Copy the lines below verbatim. Begin with the first and end with the line containing "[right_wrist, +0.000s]".

(Recorded data)
———

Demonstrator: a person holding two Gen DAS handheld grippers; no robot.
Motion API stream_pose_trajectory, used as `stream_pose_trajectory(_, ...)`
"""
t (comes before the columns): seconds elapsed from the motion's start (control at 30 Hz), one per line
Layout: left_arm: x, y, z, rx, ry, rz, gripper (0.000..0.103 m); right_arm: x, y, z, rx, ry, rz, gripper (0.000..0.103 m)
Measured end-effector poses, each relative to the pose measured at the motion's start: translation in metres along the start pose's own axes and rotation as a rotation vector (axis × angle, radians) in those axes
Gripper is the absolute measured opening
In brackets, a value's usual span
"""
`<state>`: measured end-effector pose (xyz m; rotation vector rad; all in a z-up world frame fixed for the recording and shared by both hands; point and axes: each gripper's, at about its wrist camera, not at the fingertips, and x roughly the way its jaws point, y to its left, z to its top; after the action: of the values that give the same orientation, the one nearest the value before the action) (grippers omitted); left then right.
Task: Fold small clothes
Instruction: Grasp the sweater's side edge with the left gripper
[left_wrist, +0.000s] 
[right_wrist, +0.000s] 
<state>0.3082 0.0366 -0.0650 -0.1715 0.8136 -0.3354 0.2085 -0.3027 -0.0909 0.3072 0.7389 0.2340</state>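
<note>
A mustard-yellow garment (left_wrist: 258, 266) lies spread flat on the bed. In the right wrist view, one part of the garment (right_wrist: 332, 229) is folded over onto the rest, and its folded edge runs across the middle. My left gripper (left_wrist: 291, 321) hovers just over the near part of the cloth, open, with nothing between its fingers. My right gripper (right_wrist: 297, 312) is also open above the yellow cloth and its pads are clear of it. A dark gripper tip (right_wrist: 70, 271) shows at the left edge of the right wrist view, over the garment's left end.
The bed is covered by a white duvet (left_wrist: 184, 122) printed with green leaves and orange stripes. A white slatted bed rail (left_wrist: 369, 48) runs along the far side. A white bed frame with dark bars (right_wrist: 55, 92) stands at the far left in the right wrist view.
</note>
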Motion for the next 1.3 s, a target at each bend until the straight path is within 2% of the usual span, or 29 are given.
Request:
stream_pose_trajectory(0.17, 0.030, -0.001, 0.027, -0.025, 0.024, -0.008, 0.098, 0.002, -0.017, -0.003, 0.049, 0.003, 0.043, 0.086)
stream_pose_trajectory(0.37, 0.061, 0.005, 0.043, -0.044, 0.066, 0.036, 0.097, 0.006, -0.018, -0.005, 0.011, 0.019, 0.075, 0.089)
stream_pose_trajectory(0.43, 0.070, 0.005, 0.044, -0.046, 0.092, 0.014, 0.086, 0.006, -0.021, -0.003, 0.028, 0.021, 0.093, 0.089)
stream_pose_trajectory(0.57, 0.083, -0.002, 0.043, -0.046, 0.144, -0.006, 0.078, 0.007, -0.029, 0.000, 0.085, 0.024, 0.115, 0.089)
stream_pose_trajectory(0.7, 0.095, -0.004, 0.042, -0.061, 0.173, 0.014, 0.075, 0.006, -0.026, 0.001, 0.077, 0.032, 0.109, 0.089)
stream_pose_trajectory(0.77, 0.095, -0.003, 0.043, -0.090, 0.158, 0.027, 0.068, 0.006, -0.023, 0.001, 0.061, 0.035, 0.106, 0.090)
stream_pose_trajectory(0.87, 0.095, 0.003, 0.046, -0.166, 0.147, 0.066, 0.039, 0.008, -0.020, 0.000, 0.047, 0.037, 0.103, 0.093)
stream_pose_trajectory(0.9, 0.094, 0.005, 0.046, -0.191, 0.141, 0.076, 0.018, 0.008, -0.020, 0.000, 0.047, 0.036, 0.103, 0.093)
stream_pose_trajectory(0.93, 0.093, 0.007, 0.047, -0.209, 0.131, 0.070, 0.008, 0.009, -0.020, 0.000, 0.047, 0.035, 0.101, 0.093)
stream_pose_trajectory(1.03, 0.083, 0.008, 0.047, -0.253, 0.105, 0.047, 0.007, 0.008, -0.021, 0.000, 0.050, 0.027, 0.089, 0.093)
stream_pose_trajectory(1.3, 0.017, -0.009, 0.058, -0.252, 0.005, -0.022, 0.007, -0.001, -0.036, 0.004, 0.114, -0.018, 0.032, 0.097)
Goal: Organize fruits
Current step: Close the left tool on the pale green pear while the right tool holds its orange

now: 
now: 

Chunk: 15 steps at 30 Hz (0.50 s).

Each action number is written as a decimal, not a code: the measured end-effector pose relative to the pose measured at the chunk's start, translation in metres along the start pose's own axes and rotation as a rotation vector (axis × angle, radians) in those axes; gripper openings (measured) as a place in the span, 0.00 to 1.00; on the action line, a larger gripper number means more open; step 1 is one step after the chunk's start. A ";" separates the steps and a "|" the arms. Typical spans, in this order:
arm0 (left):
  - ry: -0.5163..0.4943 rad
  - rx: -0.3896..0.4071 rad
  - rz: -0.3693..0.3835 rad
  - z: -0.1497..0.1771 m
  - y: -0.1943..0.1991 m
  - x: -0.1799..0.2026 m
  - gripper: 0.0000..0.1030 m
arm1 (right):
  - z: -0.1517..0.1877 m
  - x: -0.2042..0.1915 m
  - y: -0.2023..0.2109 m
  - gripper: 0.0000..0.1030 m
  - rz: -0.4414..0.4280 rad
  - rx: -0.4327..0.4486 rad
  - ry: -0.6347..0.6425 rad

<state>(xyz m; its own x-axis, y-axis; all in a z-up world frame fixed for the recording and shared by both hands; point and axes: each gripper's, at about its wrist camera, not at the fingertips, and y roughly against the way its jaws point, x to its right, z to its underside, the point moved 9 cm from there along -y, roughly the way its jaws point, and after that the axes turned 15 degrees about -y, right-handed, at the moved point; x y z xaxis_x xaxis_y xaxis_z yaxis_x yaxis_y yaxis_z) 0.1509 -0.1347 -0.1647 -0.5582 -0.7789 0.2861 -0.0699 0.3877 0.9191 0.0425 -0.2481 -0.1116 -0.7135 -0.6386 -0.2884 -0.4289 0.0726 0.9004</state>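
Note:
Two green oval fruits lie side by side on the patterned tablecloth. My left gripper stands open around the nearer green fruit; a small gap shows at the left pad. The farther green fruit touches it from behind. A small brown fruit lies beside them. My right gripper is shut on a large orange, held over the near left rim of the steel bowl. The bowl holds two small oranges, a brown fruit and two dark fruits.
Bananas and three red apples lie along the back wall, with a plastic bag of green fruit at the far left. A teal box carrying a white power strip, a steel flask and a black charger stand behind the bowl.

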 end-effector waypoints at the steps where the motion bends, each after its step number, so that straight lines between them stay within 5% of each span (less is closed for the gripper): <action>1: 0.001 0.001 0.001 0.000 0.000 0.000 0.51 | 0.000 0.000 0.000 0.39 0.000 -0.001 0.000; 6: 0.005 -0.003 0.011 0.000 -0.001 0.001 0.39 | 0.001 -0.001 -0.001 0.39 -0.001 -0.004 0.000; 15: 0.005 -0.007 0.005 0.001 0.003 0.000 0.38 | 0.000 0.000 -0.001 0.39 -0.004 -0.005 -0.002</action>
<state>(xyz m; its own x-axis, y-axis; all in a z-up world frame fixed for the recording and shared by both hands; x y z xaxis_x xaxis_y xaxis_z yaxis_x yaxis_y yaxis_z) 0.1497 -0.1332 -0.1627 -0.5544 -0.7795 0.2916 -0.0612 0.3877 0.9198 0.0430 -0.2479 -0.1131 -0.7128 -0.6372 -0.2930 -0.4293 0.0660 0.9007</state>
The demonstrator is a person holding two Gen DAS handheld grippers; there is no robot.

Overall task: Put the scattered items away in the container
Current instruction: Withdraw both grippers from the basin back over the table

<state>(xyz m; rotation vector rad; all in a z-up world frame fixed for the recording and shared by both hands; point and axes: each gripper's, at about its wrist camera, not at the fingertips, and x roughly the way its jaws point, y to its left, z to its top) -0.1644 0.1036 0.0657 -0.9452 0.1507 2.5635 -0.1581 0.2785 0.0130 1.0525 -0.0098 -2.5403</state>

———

• Response to the task:
Demonstrator: a person holding two Gen DAS handheld grippers; no robot.
Motion API stream_pose_trajectory, used as `stream_pose_trajectory(_, ...)`
"""
t (comes before the columns): seconds elapsed from the motion's start (control at 30 Hz), one per line
Layout: left_arm: x, y, z, rx, ry, rz, gripper (0.000..0.103 m); right_arm: x, y, z, rx, ry, rz, gripper (0.000..0.103 m)
Measured end-effector poses, each relative to the pose measured at the motion's start: translation in metres along the start pose's own axes and rotation as a rotation vector (axis × angle, radians) in those axes
Gripper is the absolute measured opening
In brackets, a value's usual span
"""
`<state>`: measured end-effector pose (xyz m; rotation vector rad; all in a z-up world frame fixed for the recording and shared by both hands; point and axes: each gripper's, at about its wrist camera, not at the fingertips, and x roughly the way its jaws point, y to its left, z to its top; after the action: of the values that give the same orientation, the one nearest the value before the action) (grippers omitted); left then right.
Task: Fold small clothes
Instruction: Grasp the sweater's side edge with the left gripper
[left_wrist, +0.000s] 
[right_wrist, +0.000s] 

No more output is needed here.